LE MESSAGE principal du Congrès de l’American Association for the Study of Liver Diseases (Aasld) est à l’intention du public : «Vous devez connaître votre taux d’Alat.» Il est destiné à améliorer le dépistage des hépatites chroniques, d’autant plus que des médicaments sont apparus ou sont en développement aussi bien dans l’hépatite B (analogues nucléosidiques-nucléotidiques) que dans l’hépatite C (antiprotéases). Un message qui s’applique imparfaitement à notre pays, confirment plusieurs spécialistes, où l’on n’a toujours pas réussi à revacciner correctement contre l’hépatite B.
Une étude réalisée par la célèbre Mayo Clinic confirme, à partir d’une étude de cohorte effectuée chez près de 20 000 patients, que les taux de transaminases sont prédictifs de la mortalité globale, ce qui met en lumière la place de la sclérose hépatique, non seulement dans les hépatites chroniques B et C, mais aussi dans l’alcoolisme, chez les obèses et dans le syndrome métabolique.
Or, constate le Pr Thierry Poynard (hôpital de la Pitié-Salpêtrière, Paris), trop d’élévations modérées des transaminases, asymptomatiques, sont méconnues ou négligées quand elles sont connues, alors que l’évolution vers la fibrose peut se faire à bas bruit. D’autant que les valeurs « normales » d’Alat, calculées en comparaison avec des populations témoins (ne contiennent-elles pas des malades méconnus ?), sont largement débattues par les spécialistes.
Pour le Pr Poynard, ce phénomène peut avoir des effets dramatiques quand on sait qu’il y a en France 300 000 porteurs chroniques du VHB contre 150 000 il y a dix ans (un effet des flux migratoires, du recul vaccinal…). Sur ces 300 000 personnes, 60 000 seulement connaissent leur statut et 13 000 sont traitées. A cela s’ajoutent quelque 500 000 porteurs du VHC, les hépatopathies liées à l’alcoolisme, au syndrome métabolique…
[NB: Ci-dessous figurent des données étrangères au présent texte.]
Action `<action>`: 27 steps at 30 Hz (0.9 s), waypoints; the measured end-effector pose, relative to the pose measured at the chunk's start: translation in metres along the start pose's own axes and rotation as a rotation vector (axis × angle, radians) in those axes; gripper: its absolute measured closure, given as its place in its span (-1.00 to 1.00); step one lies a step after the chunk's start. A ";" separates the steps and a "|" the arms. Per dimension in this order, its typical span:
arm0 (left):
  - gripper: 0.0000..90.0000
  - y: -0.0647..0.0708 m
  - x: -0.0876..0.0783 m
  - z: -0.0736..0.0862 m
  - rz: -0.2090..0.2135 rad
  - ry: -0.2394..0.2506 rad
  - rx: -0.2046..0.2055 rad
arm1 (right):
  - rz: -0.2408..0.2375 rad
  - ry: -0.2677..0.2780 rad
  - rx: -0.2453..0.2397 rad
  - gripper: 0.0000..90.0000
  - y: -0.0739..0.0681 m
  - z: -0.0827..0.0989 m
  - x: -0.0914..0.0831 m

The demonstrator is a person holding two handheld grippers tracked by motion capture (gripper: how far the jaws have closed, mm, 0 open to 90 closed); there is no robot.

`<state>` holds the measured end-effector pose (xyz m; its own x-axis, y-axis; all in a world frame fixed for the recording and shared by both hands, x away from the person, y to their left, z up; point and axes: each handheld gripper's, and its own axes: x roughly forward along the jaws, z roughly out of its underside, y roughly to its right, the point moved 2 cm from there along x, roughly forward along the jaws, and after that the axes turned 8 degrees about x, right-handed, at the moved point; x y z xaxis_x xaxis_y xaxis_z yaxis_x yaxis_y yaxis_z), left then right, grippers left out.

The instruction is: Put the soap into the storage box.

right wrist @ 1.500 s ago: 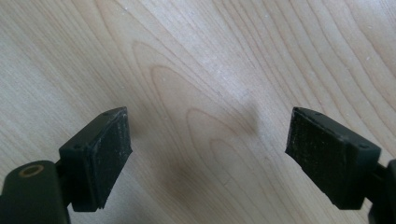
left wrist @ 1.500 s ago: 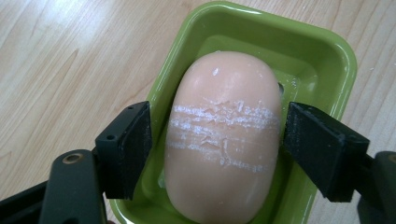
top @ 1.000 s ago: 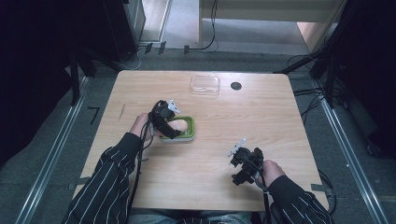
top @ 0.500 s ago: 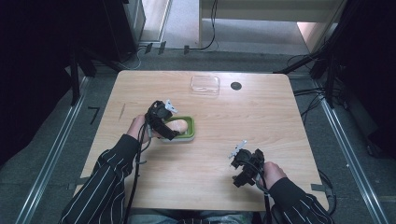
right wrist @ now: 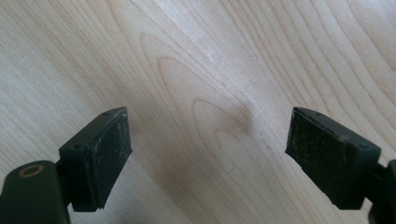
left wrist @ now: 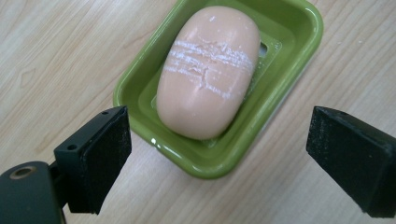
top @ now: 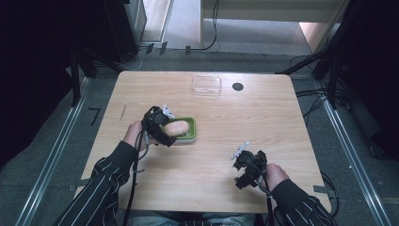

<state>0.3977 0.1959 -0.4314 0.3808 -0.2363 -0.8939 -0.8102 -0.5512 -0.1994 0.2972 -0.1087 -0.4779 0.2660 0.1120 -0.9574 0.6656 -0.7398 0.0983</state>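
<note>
Peach soap (left wrist: 208, 72) in green dish (left wrist: 289, 70), L jaws apart.

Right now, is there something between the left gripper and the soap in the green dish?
Nothing visible. In the left gripper view, the left gripper stands open just short of the green dish, and the soap lies in it uncovered. The clear lid sits far off.
</note>
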 end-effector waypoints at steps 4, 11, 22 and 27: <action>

Dans ce contexte, le Pr Poynard plaide pour une plus grande utilisation du Fibrotest, afin de déceler précocement une fibrose qui, on le sait, est une étape vers la cirrhose et, dans certains cas, vers le cancer. Une étude effectuée avec le Pr Grimaldi, sur 1 000 patients hospitalisés en diabétologie, a permis de retrouver 10 % de fibroses. Des résultats qui ont conduit à un dépistage auprès de 15 000 personnes, avec la collaboration de la Cpam de Paris.
Dépistage précoce et traitement précoce.
Le dépistage amélioré ne signifie pas qu’il faudrait traiter tous les patients dépistés, souligne le Pr Stanislas Pol (CHU Cochin, Paris). Ainsi, dans l’hépatite B, «on ne traite pas la phase dite de tolérance immunitaire, où la forte charge virale ne s’accompagne pas de lésions hépatiques. A l’autre extrême, les portages où la charge virale est très faible». S’il ne s’agit pas de traiter tout le monde, il faut – s’accordent à dire les experts – traiter précocement tous les patients qui tireraient bénéfice de tels traitements, puis surveiller scrupuleusement et régulièrement l’ensemble des malades. Cela ne peut se faire sans les généralistes, ce qui implique des formations pour le moment quasi inexistantes.